Open thormme opened 5 months ago
This isn't the same issue as #11387 as here this is the docker engine reporting error: Error response from daemon: network swarm-overlay not found
Can you please confirm you can use docker run --network swarm-overlay ...
to run equivalent container on worked node with this swarm setup ?
I'm running into this exact same issue using Docker Compose 2.27.0. I can confirm that I can use docker run -it --name alpine1 --network test-net alpine
from the official documentation. I walked through the entirety of the "Use an overlay network for standalone containers" and it worked as expected.
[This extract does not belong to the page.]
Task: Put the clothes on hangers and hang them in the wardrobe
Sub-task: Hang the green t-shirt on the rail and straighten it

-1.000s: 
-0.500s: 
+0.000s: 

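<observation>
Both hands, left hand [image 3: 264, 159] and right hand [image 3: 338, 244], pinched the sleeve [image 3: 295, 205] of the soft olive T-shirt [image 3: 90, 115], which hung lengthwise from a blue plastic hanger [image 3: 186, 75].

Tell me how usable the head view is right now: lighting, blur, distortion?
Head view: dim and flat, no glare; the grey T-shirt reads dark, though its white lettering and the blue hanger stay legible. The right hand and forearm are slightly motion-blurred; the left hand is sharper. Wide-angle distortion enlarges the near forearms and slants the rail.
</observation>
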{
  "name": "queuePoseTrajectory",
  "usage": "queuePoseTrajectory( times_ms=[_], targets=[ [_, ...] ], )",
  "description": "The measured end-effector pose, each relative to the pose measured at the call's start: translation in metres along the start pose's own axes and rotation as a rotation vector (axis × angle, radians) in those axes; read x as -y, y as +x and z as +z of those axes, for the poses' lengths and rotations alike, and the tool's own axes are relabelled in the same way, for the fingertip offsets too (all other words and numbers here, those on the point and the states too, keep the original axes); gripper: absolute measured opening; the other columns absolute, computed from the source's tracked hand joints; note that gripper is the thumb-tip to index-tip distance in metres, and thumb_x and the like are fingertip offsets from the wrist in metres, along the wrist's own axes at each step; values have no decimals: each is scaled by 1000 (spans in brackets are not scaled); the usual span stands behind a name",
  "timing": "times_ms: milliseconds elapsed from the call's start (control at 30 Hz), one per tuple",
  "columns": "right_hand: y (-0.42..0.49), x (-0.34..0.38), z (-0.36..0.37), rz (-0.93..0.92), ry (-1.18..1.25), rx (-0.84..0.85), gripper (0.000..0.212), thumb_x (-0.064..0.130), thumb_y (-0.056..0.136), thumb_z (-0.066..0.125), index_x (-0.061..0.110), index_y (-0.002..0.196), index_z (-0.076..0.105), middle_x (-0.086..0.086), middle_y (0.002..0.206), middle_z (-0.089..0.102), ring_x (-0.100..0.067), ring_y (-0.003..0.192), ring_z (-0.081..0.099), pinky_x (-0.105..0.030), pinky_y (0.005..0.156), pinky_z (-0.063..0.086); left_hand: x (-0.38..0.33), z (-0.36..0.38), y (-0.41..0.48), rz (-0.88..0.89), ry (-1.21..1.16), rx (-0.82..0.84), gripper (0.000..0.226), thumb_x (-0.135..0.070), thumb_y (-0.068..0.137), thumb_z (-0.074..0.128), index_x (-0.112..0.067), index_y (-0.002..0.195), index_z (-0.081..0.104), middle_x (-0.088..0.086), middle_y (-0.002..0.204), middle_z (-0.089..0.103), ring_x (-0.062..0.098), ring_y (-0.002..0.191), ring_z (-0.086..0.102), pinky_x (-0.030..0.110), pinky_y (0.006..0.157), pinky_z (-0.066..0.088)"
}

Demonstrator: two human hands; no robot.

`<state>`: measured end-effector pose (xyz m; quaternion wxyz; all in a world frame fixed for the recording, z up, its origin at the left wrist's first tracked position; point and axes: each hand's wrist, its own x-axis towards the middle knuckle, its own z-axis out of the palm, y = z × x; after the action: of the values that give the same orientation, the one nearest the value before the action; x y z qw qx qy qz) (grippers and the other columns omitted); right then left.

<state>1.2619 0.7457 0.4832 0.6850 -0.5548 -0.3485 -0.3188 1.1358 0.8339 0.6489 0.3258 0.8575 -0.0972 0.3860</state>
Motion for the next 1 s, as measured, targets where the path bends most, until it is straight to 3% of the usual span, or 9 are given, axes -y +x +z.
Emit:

However, using docker compose files, I also get the error Error response from daemon: network <my network name here> not found
message using docker compose up -d
.
I am having the exact same issue. Docker Compose version v2.27.1 @ndeloof docker run --network swarm-overlay works and compose doesn't
btw is the downgrade workaround needed for both leader and worker node?
@inql I have not tested this as our scripts set versions for all nodes.
Hey there, also affected by this bug.
If you don't want to downgrade another workaround is to create a container and attach it to the network. It then appears in the list and docker compose no longer complains
docker run -dit --name keep-alive --network --restart=always <network_name> alpine
Adding --restart=always
will ensure that it survives restarts of the docker daemon, etc.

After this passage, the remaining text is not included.